然而过往的成功经验挪在到如今的景陆沉身上, 居然完全行不通。
他一改先前的踉跄不支,体热仿佛反而为他提供燃料,输送能量。
他坚实的臂膊碾过沙发扶手,解开的西服下摆轻轻扫过虞隙裸露的大腿,激起一阵颤栗。
他在她上方支起一座屏密的山帐, 风吹不进,雨打不歪。
再也没有人操心开不开灯的事了。
虞隙头一次这般直观地感受到男女气力的悬殊, 她甚至没有要尝试挣脱,仅仅是被他炙热的呼吸笼罩住而已,就已无力脱身。
她下意识伸出软舌, 舔舔干涩的下唇, 同时视线规避冲突般从他的眼眸下移。
路过眼下的小痣,掠过挺拔的鼻梁, 最终落在他的唇瓣上。
虞隙发现,他的下唇比上唇要略丰实一些, 这会受引力的牵扯,软润地微张, 无言中尽是邀请的意味。

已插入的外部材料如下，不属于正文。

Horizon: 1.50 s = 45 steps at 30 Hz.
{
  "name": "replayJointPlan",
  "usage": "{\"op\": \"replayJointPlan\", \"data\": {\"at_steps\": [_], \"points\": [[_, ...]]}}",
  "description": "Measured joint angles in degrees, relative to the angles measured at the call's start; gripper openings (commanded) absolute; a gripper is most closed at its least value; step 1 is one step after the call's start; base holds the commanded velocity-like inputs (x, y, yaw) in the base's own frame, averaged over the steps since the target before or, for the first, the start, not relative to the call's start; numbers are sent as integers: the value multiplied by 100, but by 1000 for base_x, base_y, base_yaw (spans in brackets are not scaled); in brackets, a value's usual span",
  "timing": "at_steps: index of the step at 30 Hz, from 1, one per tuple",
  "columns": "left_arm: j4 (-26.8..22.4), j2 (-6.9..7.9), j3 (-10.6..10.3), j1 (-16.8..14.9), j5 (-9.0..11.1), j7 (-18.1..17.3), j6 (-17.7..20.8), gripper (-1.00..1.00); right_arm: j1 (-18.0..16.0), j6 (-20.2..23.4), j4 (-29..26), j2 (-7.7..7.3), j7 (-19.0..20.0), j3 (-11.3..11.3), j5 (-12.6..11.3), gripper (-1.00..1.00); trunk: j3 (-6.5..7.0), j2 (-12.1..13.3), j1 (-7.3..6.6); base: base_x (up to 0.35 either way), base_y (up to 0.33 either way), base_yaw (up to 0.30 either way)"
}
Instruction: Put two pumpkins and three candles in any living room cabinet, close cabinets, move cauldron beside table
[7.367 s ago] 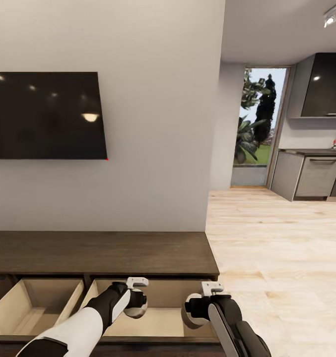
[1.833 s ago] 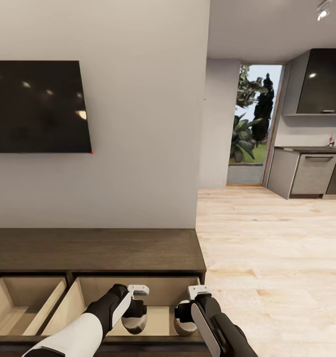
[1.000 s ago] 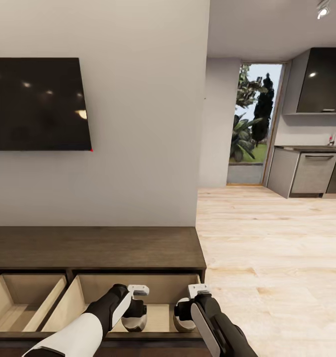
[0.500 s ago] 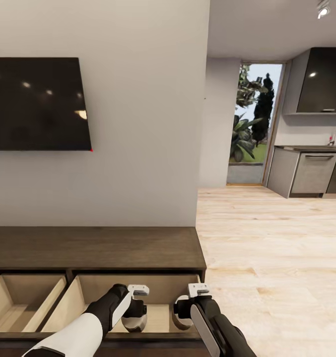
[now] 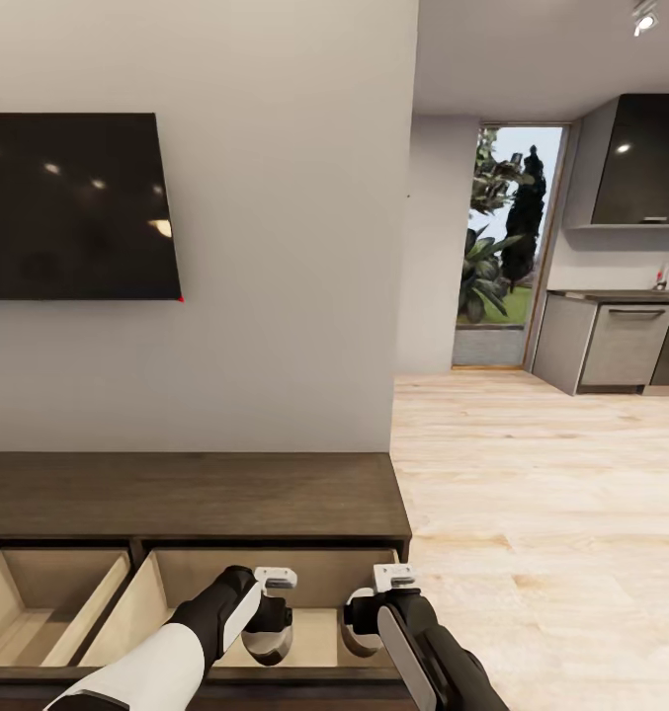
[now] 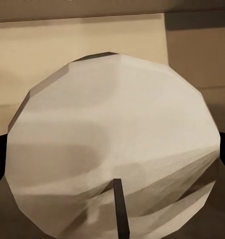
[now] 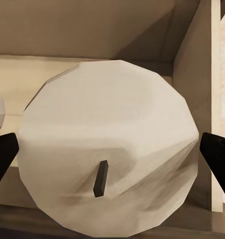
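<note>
Candles are the items in hand: one pale candle (image 6: 112, 144) sits directly ahead of the left gripper (image 5: 267, 632), and a second candle (image 7: 110, 162) sits directly ahead of the right gripper (image 5: 366, 632). Both hang low inside the open drawer (image 5: 319, 578) of the dark wooden cabinet (image 5: 191, 499), below the wall TV (image 5: 72, 205).

Left gripper: dark finger edges show at either side of the candle, but contact is not visible, so I cannot tell whether it is clenched or released. Right gripper: the dark fingers (image 7: 219, 159) stand apart from the candle's flanks with a gap on each side; it appears released, the candle resting on the drawer floor.

Handling judgement: each candle is a short, faceted, stiff cylinder with a black wick (image 7: 100, 178) on top. It is likely light and smooth-sided, so it may roll if tipped. The curved sides, gripped across the middle, offer the best hold.

Containers: the drawer beneath the grippers holds these two candles, close to each other. The neighbouring drawer (image 5: 47, 592) beyond the left gripper is open too, with nothing visible on the part of its pale floor on show. Both drawers remain to be shut.
</note>
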Motion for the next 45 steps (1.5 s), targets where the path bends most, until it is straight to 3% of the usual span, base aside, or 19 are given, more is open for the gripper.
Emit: {"op": "replayJointPlan", "data": {"at_steps": [45], "points": [[0, 7, 0, 0, -10, 2, -52, -100, 0, -13, -24, -6, 35, 9, -26, -100, 0, 0, 0, 4, 0, 0]]}}
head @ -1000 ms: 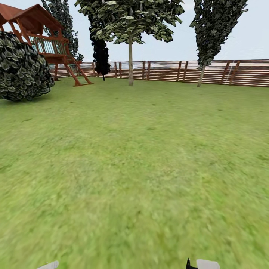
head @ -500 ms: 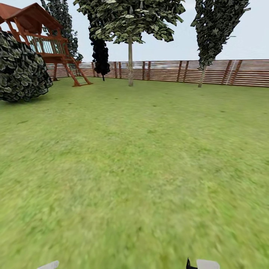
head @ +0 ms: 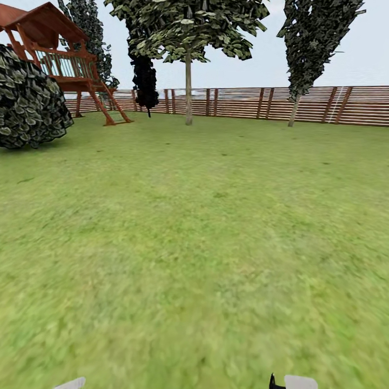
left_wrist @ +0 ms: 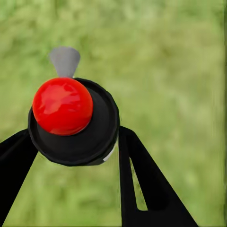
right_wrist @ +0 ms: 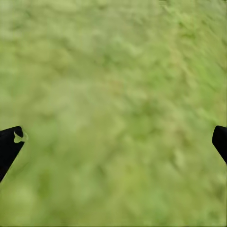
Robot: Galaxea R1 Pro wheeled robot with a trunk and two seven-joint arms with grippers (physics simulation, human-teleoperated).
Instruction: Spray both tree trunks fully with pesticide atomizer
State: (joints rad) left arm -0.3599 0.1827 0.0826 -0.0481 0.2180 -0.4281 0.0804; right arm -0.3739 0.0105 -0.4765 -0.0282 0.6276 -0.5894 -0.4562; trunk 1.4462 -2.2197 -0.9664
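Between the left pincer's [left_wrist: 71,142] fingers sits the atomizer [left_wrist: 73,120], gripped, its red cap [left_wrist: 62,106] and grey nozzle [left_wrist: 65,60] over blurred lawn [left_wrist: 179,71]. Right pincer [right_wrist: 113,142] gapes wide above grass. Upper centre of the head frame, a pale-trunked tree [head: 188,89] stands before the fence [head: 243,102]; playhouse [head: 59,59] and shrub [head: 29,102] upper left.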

吞咽的动作咽不下未尽的渴求, 人最终只能沦为欲望的伥。
她便也难得地归降于欲念, 仰起下巴向上咫尺。
唇齿相接倒不是本意了, 她只是、只是舔完自己的,便也愿一视同仁地帮他也舔一舔,润一润。
可是紧接着,就觉得不够了。
火舌不知餮足地猛然窜高,呼啸起水分蒸发的声音。
于是执意要点火的人,自然就该仔细守着火堆,不许擅离职守,更不许三心二意。
带着绿叶的青枝投入火堆,叶片被吞噬后,会飘出灰白的烬。
打着旋地升空又落下,像细密轻飏的雪。
渐渐地,额上颈间都结出汗珠,眼神也被糊得迷离。